Vargas, January 2015

The creek rushes at a slight downhill splashing as it comes to a slow passive pace. The water is singing and reaching the peak of its song as it goes down the little ledge, humming, and then coming to a whisper. The song of the water is glistening in the distance, shining bright from the sparkle of the sun. As the song becomes lessened, the life around the creek becomes clearer. A home to the abiotic and biotic, the creek is not only alive in the living things, like the deep green algae bathing on the surrounding rocks, daring to get in the water, or the trees illuminated from the abundance of water but also the mud along with its sediments have come to life in the water. The rocks have made a living in the creek and they also are part of the water’s song. The rocks are sleeping while the alga caresses them, terrestrial and aquatic alike. They are not an obstacle to the water but rather a way to keep moving forward. The still life of the water is paradoxically vibrant and bursting with movement, flowing past rocks then gently cooing them. Graceful yet powerful, I can only imagine how many years it took to make a jagged rock smooth and round like the ones I observed and how many more years ago were the mud and sediments floating in the water were once rounded rocks. All the rocks – jagged, round, or sediment form – have become one single being with the creek. I believe this is the true mechanism of nature – coexistence so deeply interconnected that it is impossible to fully grasp at once.
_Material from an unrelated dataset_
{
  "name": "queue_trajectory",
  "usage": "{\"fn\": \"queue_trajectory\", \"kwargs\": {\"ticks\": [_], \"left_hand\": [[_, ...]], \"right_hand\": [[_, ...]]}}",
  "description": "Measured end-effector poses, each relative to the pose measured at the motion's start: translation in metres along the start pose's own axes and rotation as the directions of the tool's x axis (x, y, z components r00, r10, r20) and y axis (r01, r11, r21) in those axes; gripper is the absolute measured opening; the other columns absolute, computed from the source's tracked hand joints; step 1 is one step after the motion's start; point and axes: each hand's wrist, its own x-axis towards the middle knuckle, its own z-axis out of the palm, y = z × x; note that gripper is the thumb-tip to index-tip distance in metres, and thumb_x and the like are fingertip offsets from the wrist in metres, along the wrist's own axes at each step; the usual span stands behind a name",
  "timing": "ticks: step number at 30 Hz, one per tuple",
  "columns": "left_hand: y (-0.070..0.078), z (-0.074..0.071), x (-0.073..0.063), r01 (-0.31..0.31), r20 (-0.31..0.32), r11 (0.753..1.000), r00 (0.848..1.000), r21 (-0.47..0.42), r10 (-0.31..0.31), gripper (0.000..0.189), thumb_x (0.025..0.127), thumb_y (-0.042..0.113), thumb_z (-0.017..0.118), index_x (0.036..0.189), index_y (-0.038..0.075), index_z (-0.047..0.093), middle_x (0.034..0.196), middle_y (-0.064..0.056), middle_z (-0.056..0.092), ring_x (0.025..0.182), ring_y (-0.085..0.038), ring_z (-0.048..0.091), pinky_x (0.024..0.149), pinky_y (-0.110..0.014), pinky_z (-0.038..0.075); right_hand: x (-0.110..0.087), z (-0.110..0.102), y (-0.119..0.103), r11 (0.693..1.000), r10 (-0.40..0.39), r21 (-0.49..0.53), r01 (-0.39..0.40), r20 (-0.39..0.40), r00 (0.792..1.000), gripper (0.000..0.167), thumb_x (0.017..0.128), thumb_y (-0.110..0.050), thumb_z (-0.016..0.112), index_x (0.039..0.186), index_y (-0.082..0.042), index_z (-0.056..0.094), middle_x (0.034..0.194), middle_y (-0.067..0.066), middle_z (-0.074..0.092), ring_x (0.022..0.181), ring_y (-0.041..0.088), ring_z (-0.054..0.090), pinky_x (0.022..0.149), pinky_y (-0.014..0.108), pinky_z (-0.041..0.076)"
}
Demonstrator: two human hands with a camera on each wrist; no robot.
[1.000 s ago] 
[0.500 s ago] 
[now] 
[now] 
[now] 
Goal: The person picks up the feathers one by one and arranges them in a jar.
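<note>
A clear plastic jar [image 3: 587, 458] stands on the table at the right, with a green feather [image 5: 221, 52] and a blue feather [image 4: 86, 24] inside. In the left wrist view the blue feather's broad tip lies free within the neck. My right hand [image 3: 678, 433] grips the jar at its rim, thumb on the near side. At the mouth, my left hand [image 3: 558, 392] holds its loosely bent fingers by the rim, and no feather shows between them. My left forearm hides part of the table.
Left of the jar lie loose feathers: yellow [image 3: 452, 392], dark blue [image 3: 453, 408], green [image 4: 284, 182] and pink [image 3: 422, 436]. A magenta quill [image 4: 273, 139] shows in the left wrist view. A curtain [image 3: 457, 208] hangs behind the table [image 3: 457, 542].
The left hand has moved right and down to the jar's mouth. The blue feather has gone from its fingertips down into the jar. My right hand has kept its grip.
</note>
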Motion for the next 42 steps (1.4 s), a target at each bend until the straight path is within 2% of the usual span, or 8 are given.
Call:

In the words of Aldo Leopold,“it is fortunate, perhaps, that no matter how intently one studies the hundred little dramas of the woods and meadows, one can never learn all of the salient facts about any one of them”. There is so much life going on around the creek from the movement of the water, the vibrant trees, to the distant sound of bird calls and the rustling of small animals hiding in their homes. However, on a trip to and from the  creek, more things were noticed.

Drastic differences

First, the weather was gloomy but not so gloomy that the rustling of squirrels and bird songs couldn’t be heard. I noticed that the farther away from the creek, the more evident it was of the dry, dead harshness of weather, climate, and urban life that has affected the plants and presence of fauna. The trail was cracked and the sound of life seemed to blur into the sound of passing cars. I even saw cans and bottles desperately trying to fit into the natural world. Maybe it was the climate, the time of day, or the weather, but one thing stuck with me as I was walking out of Blunn Creek: the closer to nature you get – isolated from everyday life and technology – an appreciation for little things begins to form and in turn, the unnatural things are more noticeable. There are radical differences in the fauna and flora closer to the road compared to the life residing by the creek. I don’t want to dwell on the negative aspect of my experiences but rather come to the conclusion that even in the center of an urban area, there is an entire different life going on, a life much more peaceful and ardent, a community living in harmony, and it is nature at its best.